Whaaat? But this is really important stuff! People can – and do – die from misdiagnosis and medication errors. How can this happen? Again, the usual suspects of small sample sizes, cherry-picking data and missing methodology; along with journal print deadline pressure, hunger for ‘novelty’ and positive results seem to at least be partially at fault.
Sadly, the Crisis has spread almost everywhere in medicine too with observational studies on disease risk factors in epidemiology, efficacy in certain surgical procedures, and some pain management trials in anaesthesiology all in doubt due to non-replicable trials.
Even those good old sayings like ‘red wine is good for your heart’ can’t be replicated. No matter how hard a multitude of lab assistants worldwide tested the theory on a Friday night, they just couldn’t find any cardiovascular benefit – which is a real bummer as we’ve all lost an excuse for reaching for that third glass!
An axe to grind?
Of course, some will say that these studies have been nobbled by commercial rivals or the findings shot down via bitter ex-lab employees with an axe to grind.
Uh, not really. GlaxoSmithKline’s claim that their Ribena blackcurrant drink had four times the Vitamin C of oranges was disproved by some Pakuranga high school kids simply for their class science project! The original claim was so far from being a ‘fact’ that the kids were easily able to disprove it by showing that even cheap orange juice from the dairy had more Vitamin C than Ribena. An incensed Commerce Commission subsequently fined GlaxoSmithKline $217,500 for false advertising.
Opinion ain’t proof
Science really, really doesn’t need this Replication Crisis. There are already more than enough people out there eager to throw whatever findings climate and environmental scientists, vaccine developers and sex and race researchers come up with – under the bus. Having entire disciplines being eclipsed by a massive yawning credibility gap only gives these conspiracy theorists yet more ammunition.

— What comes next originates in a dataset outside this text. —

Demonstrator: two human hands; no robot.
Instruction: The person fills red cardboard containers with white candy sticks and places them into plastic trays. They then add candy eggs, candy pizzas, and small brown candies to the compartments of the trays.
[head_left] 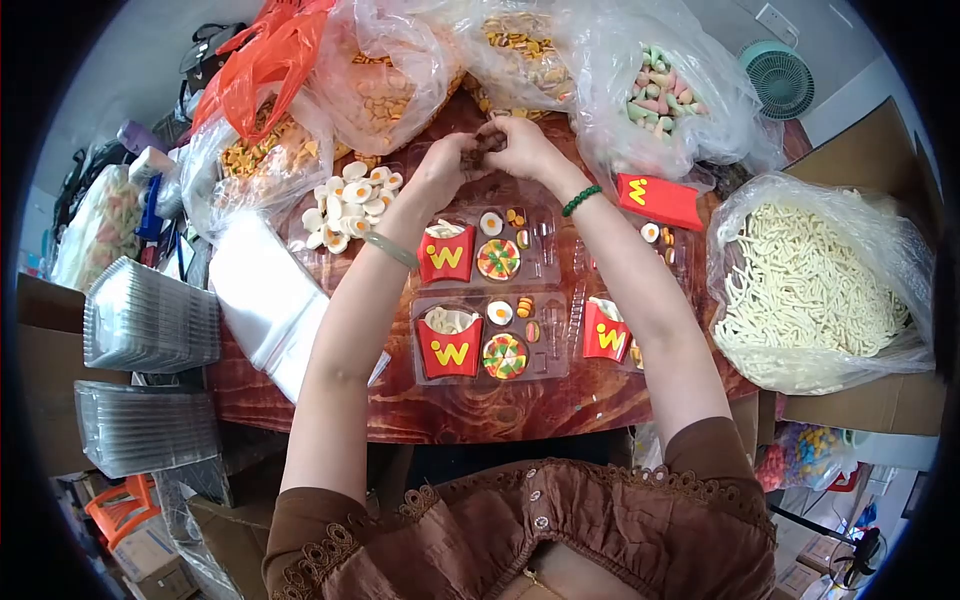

Pop culture isn’t helping either. Every day it seems there is some new ‘expert’ espousing the exact opposite advice to what yesterday’s expert gobbed off. For every Neil de Grasse Tyson and Brian Cox there are on social media there are ten more dubious Deepak Chopras and Jessica Knuricks too. Whether these guys are like Graham Hancock and genuinely believe in what they’re peddling, or if they’re just cashing in on consumer gullibility – it doesn’t really matter. Everyone’s got the right to their opinion and to make a buck. But the combined effect of all these so-called ‘experts’ continually sounding off only further erodes our trust in Science in general.
Keeping the faith
Science needs to take some of its own hard medicine and win our trust back. To do that it needs to re-test everything with the attitude of: ‘if it can’t be replicated, it’s junk’. Bin it and develop a new theory. Anything that CAN be replicated gets a version of the Heart Tick as ‘Scientifically ProvenTM’. Everything else is just ‘opinion’. It’ll take a while to build a new brand, but it’ll work.
It’s one thing to hold doubts about psychology – I think most of us sneer at some of their findings, whether they can be scientifically proven or not – social sciences and biology possibly less so. But should we be like Sting and lose our faith in medicine, then we’re straight back to worshipping fire and sacrificing virgins in wicker effigies – and that freaks me all the way out. I thought the Ancient Greeks had pointed us in better directions – even from times well before the Peloponnesian War.
This Replication Crisis is a big, big problem and we need to address it pronto. Of course, this could also mean the end of certain disciplines as they are today – here’s looking at you psychologists! But they’ll bounce back, perhaps even with more credibility, on the back of better – proven – theorems and processes.
Addressing this Crisis ASAP is necessary because we have to cut out the cancer of mistrust in science before it harms medicine any further.